EXERCISE -
Among the entries below, one stretch runs from the line that contains "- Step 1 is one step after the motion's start" through the line that contains "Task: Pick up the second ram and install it". Repeat that stretch exactly, ends included, and only that.
──────────────────────────────
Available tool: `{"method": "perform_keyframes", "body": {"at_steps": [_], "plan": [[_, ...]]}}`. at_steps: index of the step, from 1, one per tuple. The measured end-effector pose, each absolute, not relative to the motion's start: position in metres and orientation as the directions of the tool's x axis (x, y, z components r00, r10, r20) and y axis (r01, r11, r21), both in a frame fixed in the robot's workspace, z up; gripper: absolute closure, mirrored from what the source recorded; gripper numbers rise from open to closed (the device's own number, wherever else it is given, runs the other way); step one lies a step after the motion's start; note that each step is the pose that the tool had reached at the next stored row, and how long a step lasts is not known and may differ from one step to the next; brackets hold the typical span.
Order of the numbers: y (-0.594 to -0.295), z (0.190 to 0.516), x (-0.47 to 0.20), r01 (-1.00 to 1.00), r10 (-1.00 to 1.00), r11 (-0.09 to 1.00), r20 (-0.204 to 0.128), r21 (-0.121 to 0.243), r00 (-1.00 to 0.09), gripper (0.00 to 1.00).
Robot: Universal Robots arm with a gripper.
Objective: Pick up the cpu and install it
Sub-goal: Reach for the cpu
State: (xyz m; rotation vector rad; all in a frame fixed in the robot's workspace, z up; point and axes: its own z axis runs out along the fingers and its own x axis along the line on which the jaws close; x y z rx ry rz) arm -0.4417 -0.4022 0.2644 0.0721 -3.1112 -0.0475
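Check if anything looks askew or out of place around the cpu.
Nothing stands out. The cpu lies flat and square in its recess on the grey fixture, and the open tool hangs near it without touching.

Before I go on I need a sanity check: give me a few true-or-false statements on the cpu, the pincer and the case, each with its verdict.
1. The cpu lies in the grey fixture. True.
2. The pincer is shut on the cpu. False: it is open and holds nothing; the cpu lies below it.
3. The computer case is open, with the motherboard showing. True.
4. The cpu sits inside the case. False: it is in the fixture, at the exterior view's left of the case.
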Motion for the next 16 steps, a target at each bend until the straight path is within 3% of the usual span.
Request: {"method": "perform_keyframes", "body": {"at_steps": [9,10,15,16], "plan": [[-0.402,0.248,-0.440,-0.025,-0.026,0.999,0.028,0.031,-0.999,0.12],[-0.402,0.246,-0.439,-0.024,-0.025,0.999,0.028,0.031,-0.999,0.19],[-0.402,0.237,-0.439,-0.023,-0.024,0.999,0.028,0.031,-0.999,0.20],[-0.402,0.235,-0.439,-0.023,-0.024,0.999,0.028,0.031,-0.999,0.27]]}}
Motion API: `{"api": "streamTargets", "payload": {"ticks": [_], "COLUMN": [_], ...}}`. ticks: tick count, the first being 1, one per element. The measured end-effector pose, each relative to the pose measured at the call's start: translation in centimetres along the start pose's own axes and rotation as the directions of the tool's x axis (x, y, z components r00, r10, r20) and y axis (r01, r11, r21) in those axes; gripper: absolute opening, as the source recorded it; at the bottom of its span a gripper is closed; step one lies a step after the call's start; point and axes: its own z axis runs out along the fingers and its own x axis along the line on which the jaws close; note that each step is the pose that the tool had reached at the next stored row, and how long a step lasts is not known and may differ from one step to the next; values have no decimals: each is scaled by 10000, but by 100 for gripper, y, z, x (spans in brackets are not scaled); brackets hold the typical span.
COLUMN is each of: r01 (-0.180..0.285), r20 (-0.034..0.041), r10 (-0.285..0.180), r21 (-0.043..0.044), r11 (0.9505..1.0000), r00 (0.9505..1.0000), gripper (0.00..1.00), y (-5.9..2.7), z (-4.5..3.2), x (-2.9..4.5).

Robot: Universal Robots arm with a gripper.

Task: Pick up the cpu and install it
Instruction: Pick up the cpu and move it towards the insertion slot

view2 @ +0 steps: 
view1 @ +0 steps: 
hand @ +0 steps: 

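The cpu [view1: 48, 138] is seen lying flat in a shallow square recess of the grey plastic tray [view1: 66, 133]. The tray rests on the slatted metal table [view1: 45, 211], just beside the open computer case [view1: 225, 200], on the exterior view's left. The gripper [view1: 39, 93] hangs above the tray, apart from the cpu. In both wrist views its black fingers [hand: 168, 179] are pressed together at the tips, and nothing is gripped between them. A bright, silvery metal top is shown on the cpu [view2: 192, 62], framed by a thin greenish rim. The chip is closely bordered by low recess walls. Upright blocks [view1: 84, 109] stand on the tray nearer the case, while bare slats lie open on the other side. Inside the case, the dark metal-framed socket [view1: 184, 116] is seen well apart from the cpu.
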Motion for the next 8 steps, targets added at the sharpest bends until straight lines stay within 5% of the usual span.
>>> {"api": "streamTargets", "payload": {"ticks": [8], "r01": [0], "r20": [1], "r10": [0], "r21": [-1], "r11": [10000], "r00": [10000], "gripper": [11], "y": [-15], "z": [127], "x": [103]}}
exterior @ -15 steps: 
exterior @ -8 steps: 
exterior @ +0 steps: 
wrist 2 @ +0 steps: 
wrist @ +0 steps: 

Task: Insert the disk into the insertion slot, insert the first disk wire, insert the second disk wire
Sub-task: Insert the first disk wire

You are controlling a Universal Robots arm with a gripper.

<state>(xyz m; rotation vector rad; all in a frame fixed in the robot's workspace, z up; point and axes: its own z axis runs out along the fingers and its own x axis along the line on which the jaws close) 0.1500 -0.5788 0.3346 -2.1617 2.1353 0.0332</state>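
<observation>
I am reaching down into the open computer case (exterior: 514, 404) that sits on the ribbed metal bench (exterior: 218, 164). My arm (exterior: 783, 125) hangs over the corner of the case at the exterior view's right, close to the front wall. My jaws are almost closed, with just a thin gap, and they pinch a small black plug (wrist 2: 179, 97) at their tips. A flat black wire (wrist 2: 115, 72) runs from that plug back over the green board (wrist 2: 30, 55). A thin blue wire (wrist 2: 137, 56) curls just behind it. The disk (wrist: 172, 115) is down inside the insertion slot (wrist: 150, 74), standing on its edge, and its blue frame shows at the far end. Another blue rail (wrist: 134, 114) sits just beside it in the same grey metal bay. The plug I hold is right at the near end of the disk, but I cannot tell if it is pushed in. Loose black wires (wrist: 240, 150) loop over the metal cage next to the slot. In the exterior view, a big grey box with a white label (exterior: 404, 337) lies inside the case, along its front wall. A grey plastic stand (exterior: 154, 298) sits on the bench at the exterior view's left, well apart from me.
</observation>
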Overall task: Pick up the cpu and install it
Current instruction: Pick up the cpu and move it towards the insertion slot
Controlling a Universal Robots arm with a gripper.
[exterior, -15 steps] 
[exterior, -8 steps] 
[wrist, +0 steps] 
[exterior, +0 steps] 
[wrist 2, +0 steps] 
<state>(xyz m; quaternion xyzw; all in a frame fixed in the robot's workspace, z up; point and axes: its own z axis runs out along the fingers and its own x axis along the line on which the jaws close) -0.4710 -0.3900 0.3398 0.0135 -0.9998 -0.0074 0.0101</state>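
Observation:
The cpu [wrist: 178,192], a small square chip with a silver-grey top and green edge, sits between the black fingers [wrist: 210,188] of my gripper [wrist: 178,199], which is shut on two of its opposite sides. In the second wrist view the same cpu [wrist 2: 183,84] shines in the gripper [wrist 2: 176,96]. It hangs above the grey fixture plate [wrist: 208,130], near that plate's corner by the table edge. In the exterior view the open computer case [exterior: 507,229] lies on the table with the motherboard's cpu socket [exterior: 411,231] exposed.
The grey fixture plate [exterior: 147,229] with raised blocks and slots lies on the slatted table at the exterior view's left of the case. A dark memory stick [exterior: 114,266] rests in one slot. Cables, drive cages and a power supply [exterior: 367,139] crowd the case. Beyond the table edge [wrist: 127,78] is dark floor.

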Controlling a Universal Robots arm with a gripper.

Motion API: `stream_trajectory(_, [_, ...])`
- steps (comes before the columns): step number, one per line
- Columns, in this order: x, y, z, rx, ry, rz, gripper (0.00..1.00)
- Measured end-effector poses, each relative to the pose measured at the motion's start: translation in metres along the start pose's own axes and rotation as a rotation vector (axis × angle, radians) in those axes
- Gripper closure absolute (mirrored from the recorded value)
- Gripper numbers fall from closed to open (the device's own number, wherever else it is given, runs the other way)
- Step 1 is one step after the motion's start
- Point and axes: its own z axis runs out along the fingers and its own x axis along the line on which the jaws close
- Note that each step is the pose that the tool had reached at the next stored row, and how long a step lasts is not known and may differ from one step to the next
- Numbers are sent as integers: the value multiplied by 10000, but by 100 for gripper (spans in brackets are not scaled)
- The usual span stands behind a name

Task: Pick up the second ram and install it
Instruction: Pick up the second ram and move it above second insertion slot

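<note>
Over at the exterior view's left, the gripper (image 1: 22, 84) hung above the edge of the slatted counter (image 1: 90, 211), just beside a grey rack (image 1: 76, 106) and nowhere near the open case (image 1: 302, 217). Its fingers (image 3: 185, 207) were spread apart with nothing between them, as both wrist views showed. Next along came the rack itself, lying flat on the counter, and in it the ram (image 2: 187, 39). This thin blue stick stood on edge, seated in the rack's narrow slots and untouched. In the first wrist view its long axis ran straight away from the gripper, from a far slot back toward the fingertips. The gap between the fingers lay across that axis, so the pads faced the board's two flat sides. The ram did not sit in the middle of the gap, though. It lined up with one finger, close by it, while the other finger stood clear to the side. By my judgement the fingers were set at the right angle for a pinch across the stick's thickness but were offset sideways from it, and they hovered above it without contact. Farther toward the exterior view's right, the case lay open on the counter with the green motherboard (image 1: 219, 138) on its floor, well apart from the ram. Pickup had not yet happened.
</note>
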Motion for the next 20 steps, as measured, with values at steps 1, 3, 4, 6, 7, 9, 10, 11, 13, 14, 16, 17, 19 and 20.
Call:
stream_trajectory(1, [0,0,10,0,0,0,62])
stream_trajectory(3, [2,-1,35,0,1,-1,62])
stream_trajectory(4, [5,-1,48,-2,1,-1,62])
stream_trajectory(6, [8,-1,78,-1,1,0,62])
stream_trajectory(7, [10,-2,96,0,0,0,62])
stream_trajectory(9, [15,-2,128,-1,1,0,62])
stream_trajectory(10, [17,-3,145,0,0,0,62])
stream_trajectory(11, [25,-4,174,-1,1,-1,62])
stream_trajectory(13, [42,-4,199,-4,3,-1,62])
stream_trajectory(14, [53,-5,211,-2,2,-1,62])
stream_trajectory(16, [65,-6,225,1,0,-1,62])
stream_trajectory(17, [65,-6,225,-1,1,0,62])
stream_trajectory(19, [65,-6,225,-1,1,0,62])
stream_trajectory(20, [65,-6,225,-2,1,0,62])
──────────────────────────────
SOLUTION -
- Step 1 is one step after the motion's start
- Point and axes: its own z axis runs out along the fingers and its own x axis along the line on which the jaws close
- Note that each step is the pose that the tool had reached at the next stored row, and how long a step lasts is not known and may differ from one step to the next
- Numbers are sent as integers: the value multiplied by 10000, but by 100 for gripper (spans in brackets are not scaled)
- The usual span stands behind a name

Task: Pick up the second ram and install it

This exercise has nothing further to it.